REQUIRED ACTION: Nothing but the lines from the one containing "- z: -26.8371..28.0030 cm" through the one containing "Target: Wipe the", both included, should be given again, each exactly as written below.

DATA EXTRACT:
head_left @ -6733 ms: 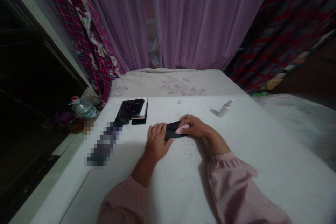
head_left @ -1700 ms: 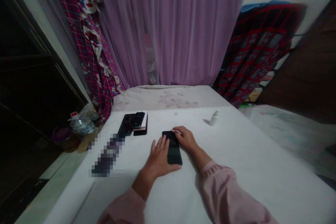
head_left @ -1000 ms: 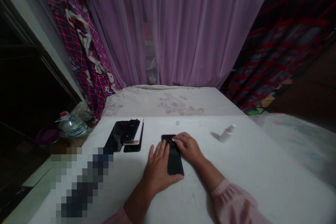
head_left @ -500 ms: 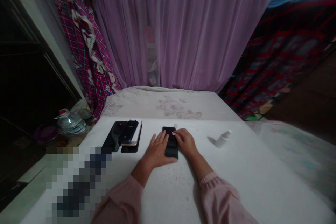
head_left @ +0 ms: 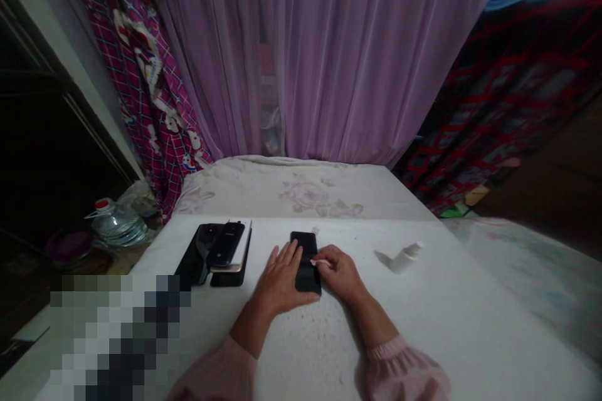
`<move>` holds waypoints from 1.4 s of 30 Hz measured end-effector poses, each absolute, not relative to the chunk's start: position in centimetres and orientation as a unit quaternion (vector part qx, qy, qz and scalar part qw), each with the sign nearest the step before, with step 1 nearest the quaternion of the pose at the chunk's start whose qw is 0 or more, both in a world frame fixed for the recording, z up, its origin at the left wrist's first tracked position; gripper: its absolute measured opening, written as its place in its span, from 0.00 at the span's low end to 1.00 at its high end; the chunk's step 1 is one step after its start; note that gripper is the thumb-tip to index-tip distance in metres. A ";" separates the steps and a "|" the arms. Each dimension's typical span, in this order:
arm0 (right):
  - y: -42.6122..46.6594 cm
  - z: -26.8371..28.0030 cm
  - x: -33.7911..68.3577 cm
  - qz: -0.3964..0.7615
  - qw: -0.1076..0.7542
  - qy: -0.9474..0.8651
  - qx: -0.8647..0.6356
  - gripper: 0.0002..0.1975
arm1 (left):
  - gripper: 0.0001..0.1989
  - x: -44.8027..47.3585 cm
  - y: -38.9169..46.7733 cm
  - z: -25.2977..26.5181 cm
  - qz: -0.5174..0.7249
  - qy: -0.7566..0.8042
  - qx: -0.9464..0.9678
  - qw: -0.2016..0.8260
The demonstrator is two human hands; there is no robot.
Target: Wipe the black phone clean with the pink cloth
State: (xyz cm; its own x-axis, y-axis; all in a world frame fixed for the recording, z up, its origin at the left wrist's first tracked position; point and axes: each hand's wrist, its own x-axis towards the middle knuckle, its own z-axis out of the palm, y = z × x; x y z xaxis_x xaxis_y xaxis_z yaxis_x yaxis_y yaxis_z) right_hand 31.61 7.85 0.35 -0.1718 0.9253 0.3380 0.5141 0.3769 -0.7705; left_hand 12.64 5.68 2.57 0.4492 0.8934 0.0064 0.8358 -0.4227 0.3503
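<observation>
A black smartphone (head_left: 308, 279) lies flat on the white table. My left hand (head_left: 281, 279) steadies it, with fingers stretched along its left side and the thumb at its near edge. From the right, my right hand (head_left: 342, 272) pinches a small pale pink stick-like piece (head_left: 320, 262) over the phone's surface. Its exact kind is too small to make out. Just beyond the phone's far edge lies a tiny whitish scrap (head_left: 315, 230).
Left of my hands are several other phones, a black one (head_left: 228, 244) topping the stack. A small white bottle (head_left: 408, 257) stands at the right. Beyond the table's left edge sits a large clear water jug (head_left: 117, 224). Purple curtains (head_left: 343, 62) hang behind.
My right hand has slid toward me along the phone, and more of the pink piece shows. My left hand keeps its place on the phone. The whole view has shifted slightly.
</observation>
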 end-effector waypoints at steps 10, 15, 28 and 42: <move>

PROBLEM SOLUTION:
  - z: -26.8371..28.0030 cm
  - x: -33.7911..68.3577 cm
  - qz: -0.3964..0.7615
  - qw: -0.1076..0.7542
  - qy: -0.9474..0.8651
  - qx: -0.8647..0.6356
  - gripper: 0.0002..0.1975
arm1 (left):
  - gripper: 0.0001..0.1989
  - x: -44.8027..47.3585 cm
  - y: -38.9169..46.7733 cm
  - z: -25.2977..26.5181 cm
  - qz: -0.5174..0.7249
  - qy: -0.7566..0.8042
  - qx: -0.9464..0.9678
  - qw: -0.2016..0.8260
The demonstrator is two human hands; there is no robot.
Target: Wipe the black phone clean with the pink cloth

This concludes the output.